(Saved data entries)
◇ ◇ ◇ ◇ ◇
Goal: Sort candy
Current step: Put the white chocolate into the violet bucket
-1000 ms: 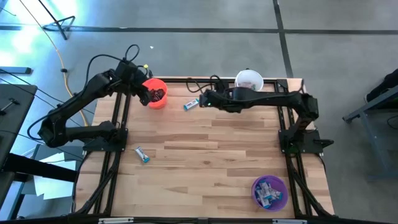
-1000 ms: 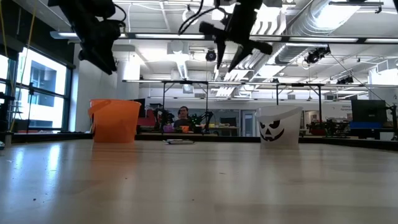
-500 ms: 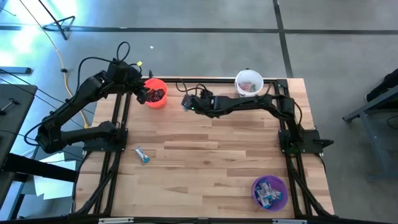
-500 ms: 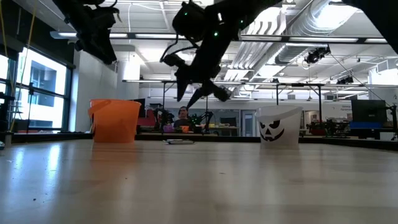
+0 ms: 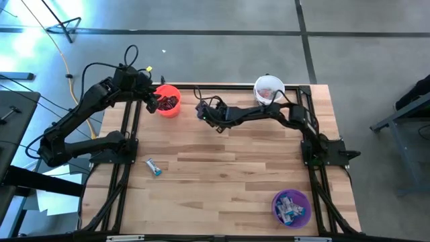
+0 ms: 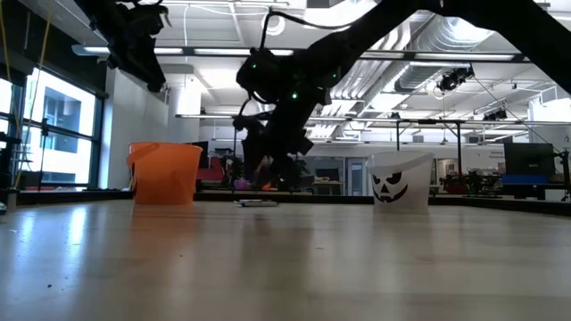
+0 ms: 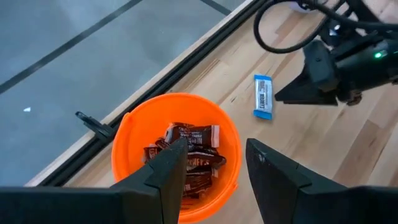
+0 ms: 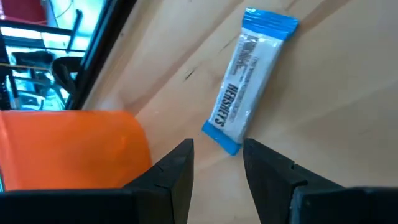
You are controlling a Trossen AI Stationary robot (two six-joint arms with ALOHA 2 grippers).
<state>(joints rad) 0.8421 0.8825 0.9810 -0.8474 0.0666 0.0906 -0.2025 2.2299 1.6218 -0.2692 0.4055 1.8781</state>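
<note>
I'm lowering my right pincer (image 8: 214, 163), jaws apart and empty, over the blue-and-white candy (image 8: 247, 79) lying flat on the surface (image 5: 228, 168) beside the orange cup (image 7: 176, 154). Left pincer (image 7: 214, 163) hovering apart over that cup's dark candy (image 7: 186, 155). Risk: wrapper lying flat, fingertips may skid and push it away.

My right claw (image 8: 216, 163) low over blue-and-white candy (image 8: 247, 81); bare wood all round it. Orange cup (image 8: 74, 149) stands near, on one side. My left claw (image 7: 214, 165) above orange cup, nothing between. Table (image 5: 228, 175) middle wide open.
</note>
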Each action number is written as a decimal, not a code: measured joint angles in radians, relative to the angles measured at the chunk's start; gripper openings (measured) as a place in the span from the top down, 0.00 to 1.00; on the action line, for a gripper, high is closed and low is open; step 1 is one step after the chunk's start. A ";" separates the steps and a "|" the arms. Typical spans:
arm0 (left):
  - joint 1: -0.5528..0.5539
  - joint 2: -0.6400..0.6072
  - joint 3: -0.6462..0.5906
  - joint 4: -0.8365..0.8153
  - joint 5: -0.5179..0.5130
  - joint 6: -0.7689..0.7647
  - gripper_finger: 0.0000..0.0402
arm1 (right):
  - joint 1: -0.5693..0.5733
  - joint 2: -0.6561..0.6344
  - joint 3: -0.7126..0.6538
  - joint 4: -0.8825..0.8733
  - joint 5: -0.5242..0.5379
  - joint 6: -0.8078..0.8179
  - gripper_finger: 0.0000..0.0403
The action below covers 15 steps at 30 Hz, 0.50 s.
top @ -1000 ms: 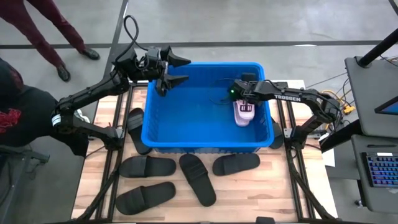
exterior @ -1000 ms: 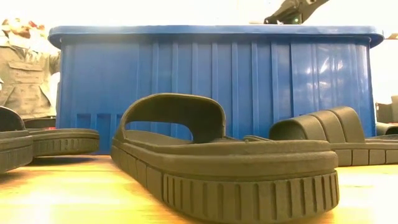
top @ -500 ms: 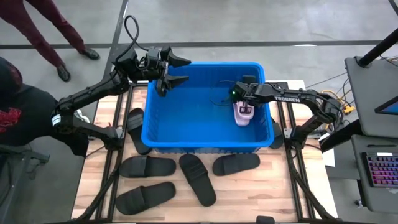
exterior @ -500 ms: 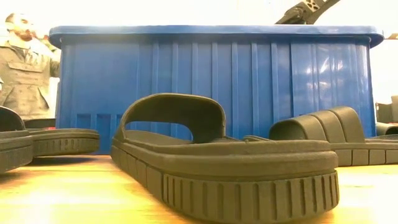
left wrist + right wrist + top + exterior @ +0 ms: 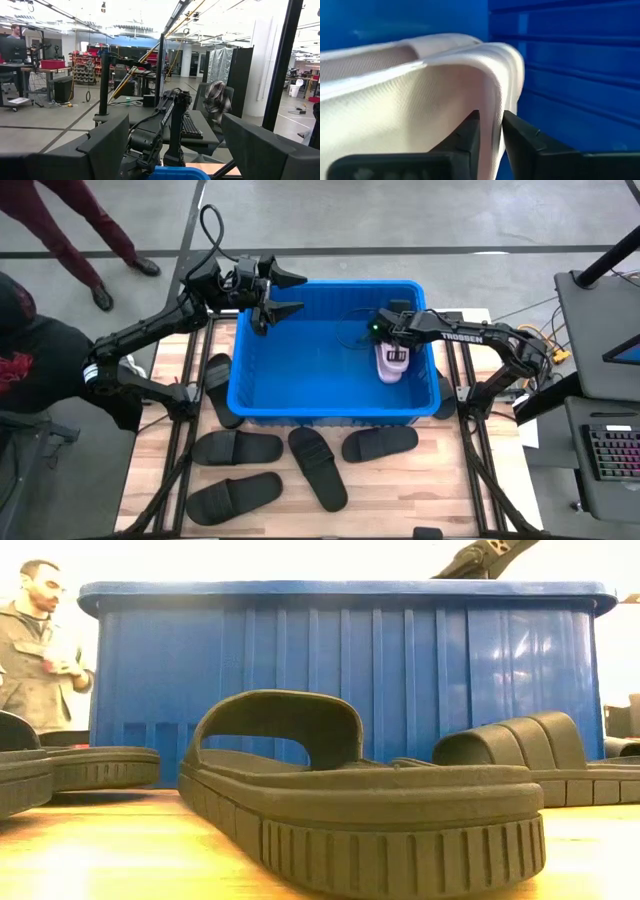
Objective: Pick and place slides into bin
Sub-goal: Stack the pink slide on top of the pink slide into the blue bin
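The pale pink, wide-strapped foam-like slide sits inside the large bright blue ribbed plastic bin, toward its 3 o'clock wall; the right end effector is at it, and in the right wrist view its two dark fingers stand a narrow gap apart with the edge of the pink strap between them — a light pinch at most, and whether it is gripping or letting go I cannot tell.

The slide looks light and springy; the strap bends under a pinch, so the strap's arch is the natural place to take hold, with the sole too broad for these jaws; the matte surface should not slip much.

The black rubbery slides wait on the pale wooden worktop — three in a row at 6 o'clock of the bin, one nearer the front edge, one tucked against the bin's 9 o'clock wall; that last one probably leaves little room for fingers beside the wall.

The left end effector hovers wide open and empty over the bin's 10 o'clock corner; the raised rim is the edge to clear — the bin floor is largely bare.
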<state>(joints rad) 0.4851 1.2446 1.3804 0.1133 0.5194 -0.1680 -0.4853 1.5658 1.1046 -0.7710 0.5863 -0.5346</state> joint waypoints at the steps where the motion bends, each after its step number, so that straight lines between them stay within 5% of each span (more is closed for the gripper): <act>1: 0.000 0.000 0.000 0.000 0.000 0.000 0.25 | 0.000 0.000 0.003 -0.013 -0.008 0.000 0.79; 15: 0.000 0.000 0.000 0.000 0.000 0.000 0.25 | 0.000 0.000 0.079 -0.148 -0.120 0.055 0.60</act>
<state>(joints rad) 0.4852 1.2446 1.3804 0.1131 0.5194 -0.1680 -0.4854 1.5658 1.1832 -0.9191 0.4659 -0.4793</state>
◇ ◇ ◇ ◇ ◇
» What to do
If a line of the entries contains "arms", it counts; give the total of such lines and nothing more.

» Expected output
2